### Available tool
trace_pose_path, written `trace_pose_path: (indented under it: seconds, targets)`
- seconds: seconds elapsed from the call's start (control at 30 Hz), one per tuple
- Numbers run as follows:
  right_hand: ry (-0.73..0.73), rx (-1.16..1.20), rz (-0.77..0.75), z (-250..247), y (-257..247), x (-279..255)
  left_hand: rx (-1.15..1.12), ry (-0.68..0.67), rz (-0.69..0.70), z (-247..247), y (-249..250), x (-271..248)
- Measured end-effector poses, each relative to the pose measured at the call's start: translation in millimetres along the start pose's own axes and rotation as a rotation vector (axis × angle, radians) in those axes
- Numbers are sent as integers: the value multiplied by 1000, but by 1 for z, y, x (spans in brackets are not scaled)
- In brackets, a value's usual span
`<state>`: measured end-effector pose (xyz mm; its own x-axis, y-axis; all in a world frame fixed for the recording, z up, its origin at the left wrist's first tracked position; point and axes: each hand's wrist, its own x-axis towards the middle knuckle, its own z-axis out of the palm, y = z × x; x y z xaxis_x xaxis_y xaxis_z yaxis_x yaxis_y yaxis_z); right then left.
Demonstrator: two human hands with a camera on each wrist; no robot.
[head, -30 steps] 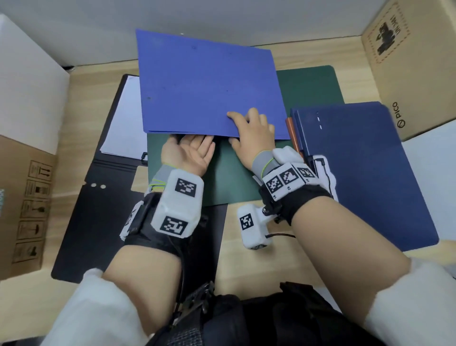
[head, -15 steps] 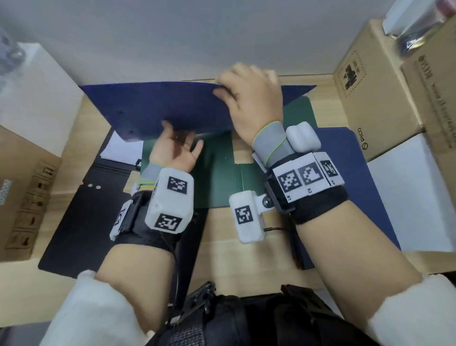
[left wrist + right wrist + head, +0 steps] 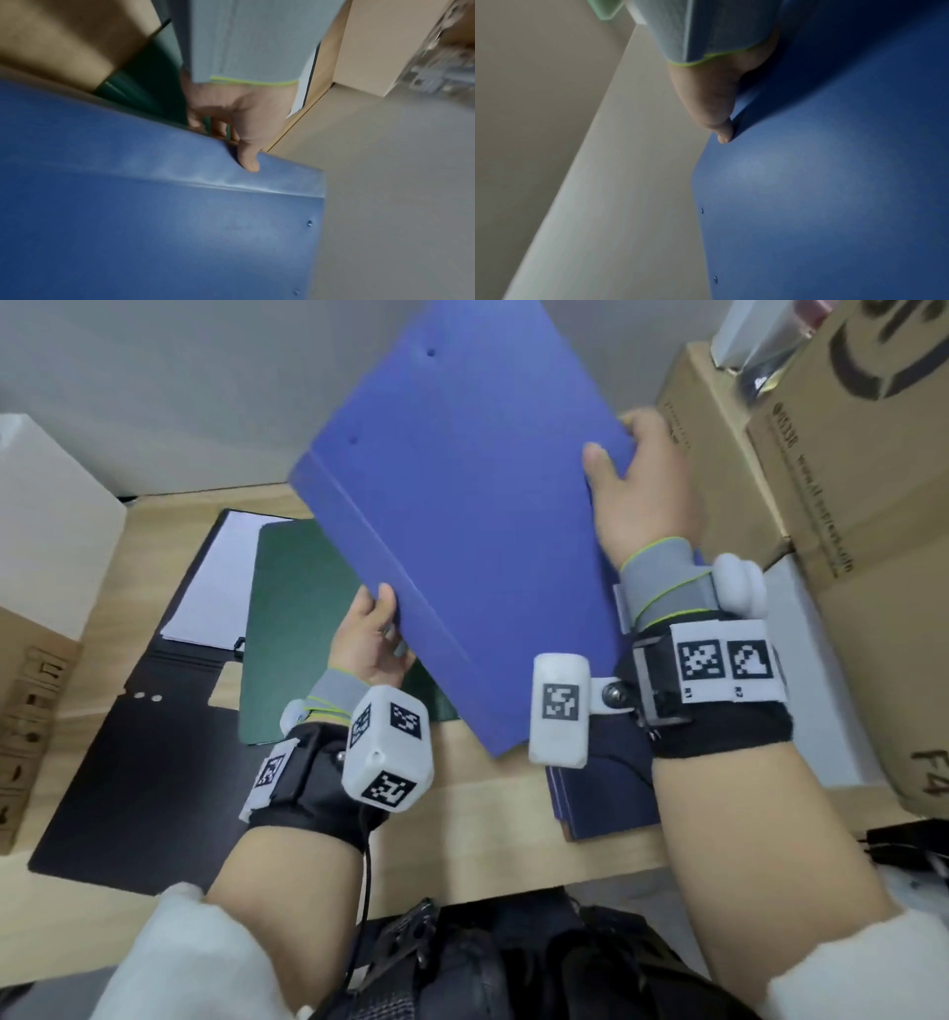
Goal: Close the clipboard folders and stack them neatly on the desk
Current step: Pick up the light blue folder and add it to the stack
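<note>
From the head view, we see the smooth blue folder raised, tilted over the wooden desk, left hand and right hand clamping opposite edges. Left wrist view: our thumb presses its creased spine. Right wrist view: our thumb lies on the flat cover.

this looks like an office or storeroom corner used as a desk space. a light wood desk sits against a plain grey wall, crowded on the right by stacked cardboard shipping boxes with printed marks, and on the left by another cardboard box with handling symbols. clipboard folders lie on the desk: a black one holding white paper, and a green one.
</note>
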<state>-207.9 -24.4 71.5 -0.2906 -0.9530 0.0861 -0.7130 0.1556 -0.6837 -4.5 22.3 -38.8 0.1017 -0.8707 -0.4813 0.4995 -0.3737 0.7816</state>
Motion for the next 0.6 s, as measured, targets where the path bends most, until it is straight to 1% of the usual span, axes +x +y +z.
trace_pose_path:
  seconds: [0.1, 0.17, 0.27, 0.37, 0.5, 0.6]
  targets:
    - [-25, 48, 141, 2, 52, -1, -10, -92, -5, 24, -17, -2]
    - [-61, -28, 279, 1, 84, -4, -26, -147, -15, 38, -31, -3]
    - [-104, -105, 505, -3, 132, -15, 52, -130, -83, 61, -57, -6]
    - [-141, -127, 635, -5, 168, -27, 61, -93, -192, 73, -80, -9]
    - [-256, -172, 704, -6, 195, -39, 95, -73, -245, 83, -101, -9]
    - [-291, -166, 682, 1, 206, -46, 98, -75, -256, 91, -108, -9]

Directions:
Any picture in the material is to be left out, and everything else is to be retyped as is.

Response to the exercise:
### Available tool
trace_pose_path, written `trace_pose_path: (indented under it: seconds, targets)`
- seconds: seconds elapsed from the call's start (control at 30 Hz), one per tuple
- Numbers run as follows:
  right_hand: ry (-0.73..0.73), rx (-1.16..1.20), rz (-0.77..0.75), z (-250..247), y (-257..247), x (-279..255)
  left_hand: rx (-1.15..1.12), ry (-0.68..0.67), rz (-0.69..0.70), z (-247..247), y (-249..250), x (-271..248)
- Measured end-effector poses, each relative to the pose measured at the call's start: translation in millimetres along the start pose's own axes and rotation as a rotation vector (axis × angle, radians) in those axes
- Numbers are sent as integers: the value multiplied by 1000, but by 1 for z, y, x (spans in brackets are not scaled)
- In brackets, a value's usual span
`<state>`: measured end-effector pose (xyz mm; its own x-axis, y-axis; all in a world frame fixed for the recording, z up, its origin at the left wrist's first tracked position; point and axes: each hand's wrist, its own x-axis towards the middle knuckle, its own z-axis out of the palm, y = z × x; x y z xaxis_x xaxis_y xaxis_z yaxis_x yaxis_y yaxis_z); right then left.
Demonstrator: two human hands with a camera on each wrist; no robot.
[head, -30 steps] 
[head, -15 steps] 
[left wrist + right wrist + head, +0 steps] 
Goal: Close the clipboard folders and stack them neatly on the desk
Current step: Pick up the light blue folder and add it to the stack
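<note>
From the head view, we see the smooth blue folder raised, tilted over the wooden desk, left hand and right hand clamping opposite edges. Left wrist view: our thumb presses its creased spine. Right wrist view: our thumb lies on the flat cover.

this looks like an office or storeroom corner used as a desk space. a light wood desk sits against a plain grey wall, crowded on the right by stacked cardboard shipping boxes with printed marks, and on the left by another cardboard box with handling symbols. clipboard folders lie on the desk: a black one holding white paper, and a green one.
</note>
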<state>-207.9 -24.4 71.5 -0.2906 -0.9530 0.0861 -0.7130 0.1556 -0.6837 -4.5 22.3 -38.8 0.1017 -0.8707 -0.4813 0.4995 -0.3737 0.7816</state>
Motion for the next 0.6 s, as measured, targets where the path bends most, until it is straight to 1% of the usual span, axes +x +y +z.
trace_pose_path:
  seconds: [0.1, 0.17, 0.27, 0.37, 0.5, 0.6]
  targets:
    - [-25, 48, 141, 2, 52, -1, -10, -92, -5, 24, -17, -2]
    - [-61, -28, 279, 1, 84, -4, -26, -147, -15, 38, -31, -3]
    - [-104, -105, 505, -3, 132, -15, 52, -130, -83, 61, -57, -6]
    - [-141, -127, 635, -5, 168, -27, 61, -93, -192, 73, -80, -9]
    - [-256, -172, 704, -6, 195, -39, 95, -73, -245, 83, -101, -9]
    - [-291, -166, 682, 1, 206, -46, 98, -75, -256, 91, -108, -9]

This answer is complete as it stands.